ACHIEVEMENT IN MUSIC: ORIGINAL SCORE – POLYTECHNIQUE
If there’s one word to describe the way in which Benoît Charest developed the score for the tragic story of Polytechnique, it’s ‘delicately.’
But Charest didn’t take the easy road with his work on this film about the 1989 Montreal massacre, which he notes was constantly walking the fine line of overdoing it.
‘It’s a trap to go with sadness and the obvious emotions, so you try to counterbalance it with the music,’ he explains. ‘A way to come about it is to be quite minimalist and not overpower with sound, with orchestrations or with harmonic movement.

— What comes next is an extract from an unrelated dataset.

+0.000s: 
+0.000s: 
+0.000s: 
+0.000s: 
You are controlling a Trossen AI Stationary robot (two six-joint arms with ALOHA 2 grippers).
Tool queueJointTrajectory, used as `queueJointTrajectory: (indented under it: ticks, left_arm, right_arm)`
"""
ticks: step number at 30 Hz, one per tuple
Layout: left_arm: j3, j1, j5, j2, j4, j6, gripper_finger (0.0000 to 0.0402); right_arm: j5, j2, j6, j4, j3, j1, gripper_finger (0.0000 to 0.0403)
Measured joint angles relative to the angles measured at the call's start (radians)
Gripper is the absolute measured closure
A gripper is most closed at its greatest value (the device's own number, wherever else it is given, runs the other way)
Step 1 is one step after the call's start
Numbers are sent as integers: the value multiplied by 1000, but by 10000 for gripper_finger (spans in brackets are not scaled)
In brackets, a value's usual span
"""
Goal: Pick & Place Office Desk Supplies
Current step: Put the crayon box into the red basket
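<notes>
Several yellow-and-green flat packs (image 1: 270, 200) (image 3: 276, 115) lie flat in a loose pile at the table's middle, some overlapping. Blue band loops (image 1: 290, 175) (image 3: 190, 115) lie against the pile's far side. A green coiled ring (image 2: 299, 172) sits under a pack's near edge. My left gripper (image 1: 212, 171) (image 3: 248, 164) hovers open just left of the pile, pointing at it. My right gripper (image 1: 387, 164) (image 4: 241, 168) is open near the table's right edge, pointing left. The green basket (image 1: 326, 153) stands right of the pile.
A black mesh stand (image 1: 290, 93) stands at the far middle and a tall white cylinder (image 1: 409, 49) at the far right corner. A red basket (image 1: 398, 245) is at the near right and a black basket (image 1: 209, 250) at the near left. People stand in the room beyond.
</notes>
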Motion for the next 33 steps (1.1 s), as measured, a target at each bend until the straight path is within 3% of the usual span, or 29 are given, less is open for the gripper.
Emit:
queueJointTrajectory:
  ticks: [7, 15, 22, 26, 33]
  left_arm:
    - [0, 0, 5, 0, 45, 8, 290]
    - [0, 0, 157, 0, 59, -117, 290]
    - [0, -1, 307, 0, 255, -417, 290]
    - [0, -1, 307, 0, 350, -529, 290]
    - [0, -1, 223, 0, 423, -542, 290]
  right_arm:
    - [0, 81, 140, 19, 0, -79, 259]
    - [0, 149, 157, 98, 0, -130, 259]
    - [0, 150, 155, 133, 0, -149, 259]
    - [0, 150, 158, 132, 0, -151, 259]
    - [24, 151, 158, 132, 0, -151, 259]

The music had to be very respectful and very sober in a certain way, but also try to express some of the madness at the same time.’
Charest is perhaps best known for composing the Oscar- and Grammy-nominated soundtrack to 2001’s The Triplets of Belleville, as well as the track for the National Film Board short Runaway by Cordell Barker (The Cat Came Back).
Charest also says the heavy use of guitars in Polytechnique is a nod to Jimmy Page, and that one of his gentle, repetitive guitar themes was a demo that actually ended up in the final score.
‘The director [Denis Villenueve] loved it so much that I tried on many occasions to do a proper, well-played, well-recorded version of it, and he didn’t want it,’ he says. ‘That’s the thing with film music. Sometimes magic and imperfection, I find, is what directors look for. Sometimes things become too boring when they’re just too perfect.’